→ WHAT YOU NEED TO DO: When you reach the line containing "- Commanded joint" in the data below, begin returning lines exactly as written, and stop once the line containing "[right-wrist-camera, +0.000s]" has been returned.

→ THE DATA:

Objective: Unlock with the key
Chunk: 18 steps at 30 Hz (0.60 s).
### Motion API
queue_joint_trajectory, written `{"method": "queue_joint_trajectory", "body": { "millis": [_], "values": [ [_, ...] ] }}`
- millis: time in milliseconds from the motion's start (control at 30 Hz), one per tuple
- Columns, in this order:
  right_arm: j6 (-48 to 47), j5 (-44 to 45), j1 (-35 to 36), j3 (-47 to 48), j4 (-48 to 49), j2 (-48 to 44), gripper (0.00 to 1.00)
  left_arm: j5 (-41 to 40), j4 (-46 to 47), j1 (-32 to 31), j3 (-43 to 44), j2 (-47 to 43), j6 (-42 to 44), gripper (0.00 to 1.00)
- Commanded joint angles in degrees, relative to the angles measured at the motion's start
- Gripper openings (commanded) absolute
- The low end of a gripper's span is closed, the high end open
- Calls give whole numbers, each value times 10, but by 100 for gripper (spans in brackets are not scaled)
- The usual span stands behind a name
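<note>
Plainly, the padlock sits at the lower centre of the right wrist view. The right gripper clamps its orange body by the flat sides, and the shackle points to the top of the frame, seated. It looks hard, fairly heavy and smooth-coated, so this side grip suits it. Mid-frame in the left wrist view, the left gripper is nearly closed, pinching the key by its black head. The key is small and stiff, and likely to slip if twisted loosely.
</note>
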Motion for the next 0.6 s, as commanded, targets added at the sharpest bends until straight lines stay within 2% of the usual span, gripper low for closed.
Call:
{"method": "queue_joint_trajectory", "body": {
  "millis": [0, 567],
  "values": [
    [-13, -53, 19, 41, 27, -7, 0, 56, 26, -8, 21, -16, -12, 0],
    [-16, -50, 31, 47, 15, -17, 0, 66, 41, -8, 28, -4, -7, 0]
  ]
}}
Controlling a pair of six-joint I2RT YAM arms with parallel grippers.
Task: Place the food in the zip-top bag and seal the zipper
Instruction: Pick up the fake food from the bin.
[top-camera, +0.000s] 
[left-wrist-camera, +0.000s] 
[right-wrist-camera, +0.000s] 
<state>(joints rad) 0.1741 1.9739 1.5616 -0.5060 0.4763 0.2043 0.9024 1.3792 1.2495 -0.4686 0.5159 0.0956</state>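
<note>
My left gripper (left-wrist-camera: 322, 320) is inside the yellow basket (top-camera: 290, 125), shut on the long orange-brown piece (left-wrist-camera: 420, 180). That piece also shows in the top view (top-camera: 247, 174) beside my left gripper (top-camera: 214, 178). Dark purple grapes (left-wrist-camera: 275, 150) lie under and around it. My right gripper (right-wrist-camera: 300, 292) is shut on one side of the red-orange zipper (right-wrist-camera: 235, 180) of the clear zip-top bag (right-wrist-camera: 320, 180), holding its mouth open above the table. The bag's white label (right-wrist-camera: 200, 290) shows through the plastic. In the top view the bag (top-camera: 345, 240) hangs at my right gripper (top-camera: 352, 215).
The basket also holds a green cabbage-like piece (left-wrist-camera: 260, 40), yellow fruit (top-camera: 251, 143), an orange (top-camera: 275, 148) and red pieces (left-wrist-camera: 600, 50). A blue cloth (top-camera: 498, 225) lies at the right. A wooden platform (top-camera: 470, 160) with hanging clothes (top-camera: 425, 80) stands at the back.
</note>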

→ ANSWER SECTION:
- Commanded joint angles in degrees, relative to the angles measured at the motion's start
- Gripper openings (commanded) absolute
- The low end of a gripper's span is closed, the high end open
- Calls give whole numbers, each value times 10, but by 100 for gripper (spans in brackets are not scaled)
- The usual span stands behind a name
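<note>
Plainly, the padlock sits at the lower centre of the right wrist view. The right gripper clamps its orange body by the flat sides, and the shackle points to the top of the frame, seated. It looks hard, fairly heavy and smooth-coated, so this side grip suits it. Mid-frame in the left wrist view, the left gripper is nearly closed, pinching the key by its black head. The key is small and stiff, and likely to slip if twisted loosely.
</note>
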Motion for the next 0.6 s, as commanded, targets added at the sharpest bends until straight lines stay within 2% of the usual span, gripper low for closed.
Call:
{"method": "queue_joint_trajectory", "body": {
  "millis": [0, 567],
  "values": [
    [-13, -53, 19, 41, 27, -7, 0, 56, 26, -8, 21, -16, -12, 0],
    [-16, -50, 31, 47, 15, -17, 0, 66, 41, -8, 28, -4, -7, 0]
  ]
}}
Controlling a pair of six-joint I2RT YAM arms with parallel grippers.
Task: Place the food in the zip-top bag and seal the zipper
Instruction: Pick up the fake food from the bin.
[top-camera, +0.000s] 
[left-wrist-camera, +0.000s] 
[right-wrist-camera, +0.000s] 

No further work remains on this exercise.